• _PROBLEM TO WORK ON_
After finding the line with "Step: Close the" in the data below, set down exactly each line through the one with "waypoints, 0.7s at", inclusive, and stop there.
★ ★ ★
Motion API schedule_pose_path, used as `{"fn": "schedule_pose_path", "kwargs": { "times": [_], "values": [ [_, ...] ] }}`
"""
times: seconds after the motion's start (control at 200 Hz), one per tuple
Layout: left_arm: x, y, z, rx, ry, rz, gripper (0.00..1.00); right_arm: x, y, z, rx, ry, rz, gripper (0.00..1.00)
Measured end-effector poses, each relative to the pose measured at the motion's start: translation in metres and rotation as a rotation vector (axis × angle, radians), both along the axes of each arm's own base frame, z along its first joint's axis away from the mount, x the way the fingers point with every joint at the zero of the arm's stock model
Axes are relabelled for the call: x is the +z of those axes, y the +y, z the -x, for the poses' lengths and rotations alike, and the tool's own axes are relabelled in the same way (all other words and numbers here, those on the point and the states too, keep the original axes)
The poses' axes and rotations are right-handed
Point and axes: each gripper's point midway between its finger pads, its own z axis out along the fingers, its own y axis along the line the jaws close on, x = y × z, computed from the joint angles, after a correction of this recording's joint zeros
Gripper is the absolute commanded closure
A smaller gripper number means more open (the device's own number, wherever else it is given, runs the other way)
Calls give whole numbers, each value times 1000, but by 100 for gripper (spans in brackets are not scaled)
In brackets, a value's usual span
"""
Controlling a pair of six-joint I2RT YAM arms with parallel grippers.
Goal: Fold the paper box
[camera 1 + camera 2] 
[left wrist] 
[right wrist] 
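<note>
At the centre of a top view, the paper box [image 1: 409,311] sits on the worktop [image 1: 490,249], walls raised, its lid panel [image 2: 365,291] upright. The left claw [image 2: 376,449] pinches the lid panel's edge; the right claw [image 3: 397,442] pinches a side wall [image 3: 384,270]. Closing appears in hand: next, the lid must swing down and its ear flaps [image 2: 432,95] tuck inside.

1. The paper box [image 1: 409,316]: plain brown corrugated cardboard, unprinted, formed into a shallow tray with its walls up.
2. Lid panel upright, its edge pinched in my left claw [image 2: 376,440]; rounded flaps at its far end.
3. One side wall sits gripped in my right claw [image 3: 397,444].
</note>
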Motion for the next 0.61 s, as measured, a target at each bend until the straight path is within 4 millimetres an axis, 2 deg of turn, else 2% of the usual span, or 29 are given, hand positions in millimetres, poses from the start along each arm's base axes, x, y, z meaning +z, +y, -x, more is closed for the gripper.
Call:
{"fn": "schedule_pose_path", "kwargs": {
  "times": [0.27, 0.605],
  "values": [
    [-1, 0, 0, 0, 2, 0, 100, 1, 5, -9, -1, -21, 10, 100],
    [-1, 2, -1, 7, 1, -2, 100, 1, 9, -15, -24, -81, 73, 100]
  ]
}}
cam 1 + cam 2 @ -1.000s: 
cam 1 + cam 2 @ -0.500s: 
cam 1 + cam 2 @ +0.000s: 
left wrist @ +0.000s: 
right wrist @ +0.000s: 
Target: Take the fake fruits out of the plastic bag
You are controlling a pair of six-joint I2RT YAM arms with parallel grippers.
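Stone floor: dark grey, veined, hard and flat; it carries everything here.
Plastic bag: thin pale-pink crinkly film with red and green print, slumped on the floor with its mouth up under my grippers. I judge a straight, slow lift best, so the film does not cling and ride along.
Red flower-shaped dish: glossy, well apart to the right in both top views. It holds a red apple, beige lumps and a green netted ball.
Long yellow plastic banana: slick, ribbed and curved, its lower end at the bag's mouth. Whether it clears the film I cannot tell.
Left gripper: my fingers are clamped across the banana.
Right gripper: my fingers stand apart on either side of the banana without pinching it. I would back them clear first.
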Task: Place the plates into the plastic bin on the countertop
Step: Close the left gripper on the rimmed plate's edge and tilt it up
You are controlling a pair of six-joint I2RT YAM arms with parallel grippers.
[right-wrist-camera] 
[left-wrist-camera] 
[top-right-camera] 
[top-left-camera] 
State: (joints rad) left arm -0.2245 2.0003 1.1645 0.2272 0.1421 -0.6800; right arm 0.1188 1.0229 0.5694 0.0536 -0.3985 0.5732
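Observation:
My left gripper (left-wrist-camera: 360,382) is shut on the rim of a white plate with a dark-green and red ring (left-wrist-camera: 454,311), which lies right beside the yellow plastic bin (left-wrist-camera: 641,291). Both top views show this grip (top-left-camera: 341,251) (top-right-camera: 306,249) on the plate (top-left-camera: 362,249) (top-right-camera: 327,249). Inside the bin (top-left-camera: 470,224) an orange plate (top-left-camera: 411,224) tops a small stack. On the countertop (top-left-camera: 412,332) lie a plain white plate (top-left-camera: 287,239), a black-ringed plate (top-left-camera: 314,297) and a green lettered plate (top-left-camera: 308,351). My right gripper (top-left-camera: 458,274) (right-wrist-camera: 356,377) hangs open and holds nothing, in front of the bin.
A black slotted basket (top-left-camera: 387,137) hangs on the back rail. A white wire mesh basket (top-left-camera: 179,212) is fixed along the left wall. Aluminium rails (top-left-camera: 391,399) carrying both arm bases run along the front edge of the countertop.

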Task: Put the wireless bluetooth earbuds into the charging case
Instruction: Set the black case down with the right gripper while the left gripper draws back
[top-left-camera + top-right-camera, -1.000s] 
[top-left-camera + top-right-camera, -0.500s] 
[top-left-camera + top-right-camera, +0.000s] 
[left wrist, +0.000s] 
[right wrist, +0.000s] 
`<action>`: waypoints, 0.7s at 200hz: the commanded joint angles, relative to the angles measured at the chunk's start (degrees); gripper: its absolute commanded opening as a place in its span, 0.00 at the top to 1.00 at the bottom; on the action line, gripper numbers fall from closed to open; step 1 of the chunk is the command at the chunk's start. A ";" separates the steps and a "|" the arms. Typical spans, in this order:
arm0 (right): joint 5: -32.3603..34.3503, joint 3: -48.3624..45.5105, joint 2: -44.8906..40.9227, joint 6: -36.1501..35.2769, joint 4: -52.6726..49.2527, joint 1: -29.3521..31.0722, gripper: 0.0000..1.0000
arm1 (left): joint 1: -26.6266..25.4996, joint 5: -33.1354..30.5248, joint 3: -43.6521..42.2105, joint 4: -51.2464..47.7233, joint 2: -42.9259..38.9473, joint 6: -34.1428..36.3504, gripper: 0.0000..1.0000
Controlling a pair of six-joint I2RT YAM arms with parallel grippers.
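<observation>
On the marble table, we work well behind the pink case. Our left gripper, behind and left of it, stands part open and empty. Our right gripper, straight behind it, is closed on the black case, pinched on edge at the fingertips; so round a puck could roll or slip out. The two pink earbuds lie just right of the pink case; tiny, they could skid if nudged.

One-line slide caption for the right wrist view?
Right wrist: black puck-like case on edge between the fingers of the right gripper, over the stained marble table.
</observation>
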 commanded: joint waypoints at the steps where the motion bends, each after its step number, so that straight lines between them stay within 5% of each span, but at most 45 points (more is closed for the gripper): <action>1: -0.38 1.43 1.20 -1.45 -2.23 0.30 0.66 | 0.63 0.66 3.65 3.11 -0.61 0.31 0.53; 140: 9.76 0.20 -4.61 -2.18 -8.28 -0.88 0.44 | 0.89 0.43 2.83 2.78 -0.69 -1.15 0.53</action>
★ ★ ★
• _WRITTEN REPLY_
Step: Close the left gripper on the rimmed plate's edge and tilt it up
You are controlling a pair of six-joint I2RT YAM arms with parallel grippers.
[right-wrist-camera] 
[left-wrist-camera] 
[top-right-camera] 
[top-left-camera] 
State: (joints rad) left arm -0.2245 2.0003 1.1645 0.2272 0.1421 -0.6800; right arm 0.1188 1.0229 0.5694 0.0536 -0.3985 0.5732
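Observation:
My left gripper (left-wrist-camera: 360,382) is shut on the rim of a white plate with a dark-green and red ring (left-wrist-camera: 454,311), which lies right beside the yellow plastic bin (left-wrist-camera: 641,291). Both top views show this grip (top-left-camera: 341,251) (top-right-camera: 306,249) on the plate (top-left-camera: 362,249) (top-right-camera: 327,249). Inside the bin (top-left-camera: 470,224) an orange plate (top-left-camera: 411,224) tops a small stack. On the countertop (top-left-camera: 412,332) lie a plain white plate (top-left-camera: 287,239), a black-ringed plate (top-left-camera: 314,297) and a green lettered plate (top-left-camera: 308,351). My right gripper (top-left-camera: 458,274) (right-wrist-camera: 356,377) hangs open and holds nothing, in front of the bin.
A black slotted basket (top-left-camera: 387,137) hangs on the back rail. A white wire mesh basket (top-left-camera: 179,212) is fixed along the left wall. Aluminium rails (top-left-camera: 391,399) carrying both arm bases run along the front edge of the countertop.
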
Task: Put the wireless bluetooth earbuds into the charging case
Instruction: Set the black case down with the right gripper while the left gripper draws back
[top-left-camera + top-right-camera, -1.000s] 
[top-left-camera + top-right-camera, -0.500s] 
[top-left-camera + top-right-camera, +0.000s] 
[left wrist, +0.000s] 
[right wrist, +0.000s] 
`<action>`: waypoints, 0.7s at 200hz: the commanded joint angles, relative to the angles measured at the chunk's start (degrees); gripper: its absolute commanded opening as a place in its span, 0.00 at the top to 1.00 at the bottom; on the action line, gripper numbers fall from closed to open; step 1 of the chunk is the command at the chunk's start. A ";" separates the steps and a "|" the arms. Typical spans, in this order:

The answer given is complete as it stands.